Namun, opsi pembayaran dengan deposit pajak dapat digunakan apabila saldo mencukupi untuk pembayaran pajak yang akan dilakukan. Atas deposit pajak ini, wajib pajak tidak akan mendapat imbalan bunga atas saldo deposit pajak.
“Kemudian, ada ketentuan soal pengkreditan pajak masukan di sistem coretax ini yang tidak bisa untuk 3 bulan ke depan. Pengkreditan dalam masa pajak yang sama dengan masa pajak saat faktur dibuat,” kata Erika.
Erika juga membahas tentang pengompensasian lebih bayar pada SPT Masa PPN yang hanya bisa dilakukan untuk masa pajak berikutnya. Contoh, untuk SPT PPN masa Juni 2025 yang nilainya lebih bayar hanya bisa dikompensasikan ke masa pajak Juli 2025 dan begitu seterusnya.

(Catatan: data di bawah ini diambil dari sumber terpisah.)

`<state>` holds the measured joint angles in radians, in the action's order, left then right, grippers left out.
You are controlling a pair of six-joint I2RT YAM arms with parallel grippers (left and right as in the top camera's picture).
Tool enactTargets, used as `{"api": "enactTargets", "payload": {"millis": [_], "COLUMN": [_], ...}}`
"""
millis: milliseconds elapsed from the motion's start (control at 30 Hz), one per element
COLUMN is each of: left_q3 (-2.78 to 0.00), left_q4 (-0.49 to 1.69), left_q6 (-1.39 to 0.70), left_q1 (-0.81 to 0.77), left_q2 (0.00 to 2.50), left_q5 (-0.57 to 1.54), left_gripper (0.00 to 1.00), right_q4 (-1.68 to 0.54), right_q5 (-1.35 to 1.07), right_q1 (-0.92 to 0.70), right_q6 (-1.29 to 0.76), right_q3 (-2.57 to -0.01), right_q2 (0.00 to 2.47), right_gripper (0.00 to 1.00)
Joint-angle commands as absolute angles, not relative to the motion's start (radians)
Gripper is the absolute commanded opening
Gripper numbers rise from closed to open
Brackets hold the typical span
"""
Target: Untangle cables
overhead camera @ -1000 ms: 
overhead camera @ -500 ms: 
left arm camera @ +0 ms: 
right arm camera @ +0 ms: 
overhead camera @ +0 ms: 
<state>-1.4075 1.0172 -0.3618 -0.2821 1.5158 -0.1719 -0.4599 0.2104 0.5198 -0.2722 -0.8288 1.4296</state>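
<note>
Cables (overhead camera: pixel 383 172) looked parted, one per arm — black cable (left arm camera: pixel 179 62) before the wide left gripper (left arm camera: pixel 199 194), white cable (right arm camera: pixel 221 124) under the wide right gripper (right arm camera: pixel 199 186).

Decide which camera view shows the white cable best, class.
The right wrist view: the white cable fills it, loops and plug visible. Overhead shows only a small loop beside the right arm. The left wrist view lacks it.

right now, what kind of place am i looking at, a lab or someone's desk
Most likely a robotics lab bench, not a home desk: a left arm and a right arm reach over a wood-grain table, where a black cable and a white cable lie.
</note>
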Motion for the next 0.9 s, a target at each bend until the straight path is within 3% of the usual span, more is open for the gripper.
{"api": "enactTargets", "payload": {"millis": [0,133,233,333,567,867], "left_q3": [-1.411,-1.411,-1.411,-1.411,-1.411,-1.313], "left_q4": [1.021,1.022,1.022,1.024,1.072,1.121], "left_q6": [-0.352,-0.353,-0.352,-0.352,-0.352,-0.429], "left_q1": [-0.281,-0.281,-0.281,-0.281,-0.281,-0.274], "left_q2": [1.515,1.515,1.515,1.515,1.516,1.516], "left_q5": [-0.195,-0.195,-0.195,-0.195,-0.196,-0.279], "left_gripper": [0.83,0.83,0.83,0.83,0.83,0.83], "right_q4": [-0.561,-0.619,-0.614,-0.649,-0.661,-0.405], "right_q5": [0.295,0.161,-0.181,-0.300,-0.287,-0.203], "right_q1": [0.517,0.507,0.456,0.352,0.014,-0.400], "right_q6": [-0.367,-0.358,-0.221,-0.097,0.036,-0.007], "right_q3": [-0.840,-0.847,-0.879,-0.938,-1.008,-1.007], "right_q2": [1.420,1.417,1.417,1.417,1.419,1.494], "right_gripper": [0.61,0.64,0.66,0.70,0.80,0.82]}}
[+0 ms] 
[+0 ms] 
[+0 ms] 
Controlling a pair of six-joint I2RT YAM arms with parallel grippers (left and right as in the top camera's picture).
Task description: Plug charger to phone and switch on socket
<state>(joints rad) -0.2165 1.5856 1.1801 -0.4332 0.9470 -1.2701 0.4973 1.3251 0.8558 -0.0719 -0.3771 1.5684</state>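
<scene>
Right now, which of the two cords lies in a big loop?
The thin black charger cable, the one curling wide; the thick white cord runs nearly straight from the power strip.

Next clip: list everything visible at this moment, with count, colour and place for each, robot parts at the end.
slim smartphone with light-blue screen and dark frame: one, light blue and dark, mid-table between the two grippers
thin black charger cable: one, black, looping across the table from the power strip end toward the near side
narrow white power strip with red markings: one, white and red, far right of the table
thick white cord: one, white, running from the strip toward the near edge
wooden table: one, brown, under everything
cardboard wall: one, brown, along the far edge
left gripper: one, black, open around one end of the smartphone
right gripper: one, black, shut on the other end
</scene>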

Dalam kesempatan kali ini, DDTC juga membagikan buku Konsep Dasar Pajak: Berdasarkan Perspektif Internasional secara gratis kepada 5 peserta acara yang memberikan komentar terbaik dalam berita ini.
Buku ini merupakan cetakan kedua. Sebanyak 1.000 buku cetakan pertama April 2024 telah diterima banyak pihak, termasuk pemerintah, anggota DPR, pelaku usaha, karyawan swasta, konsultan pajak, akademisi, hingga mahasiswa.
Buku ini ditulis oleh Founder DDTC Darussalam dan Danny Septriadi bersama dengan Tax Expert, CEO Office DDTC Atika Ritmelina Marhani. Buku ini sangat penting sebagai bekal awal setiap orang yang ingin berkecimpung atau mendalami dunia pajak. (kaw)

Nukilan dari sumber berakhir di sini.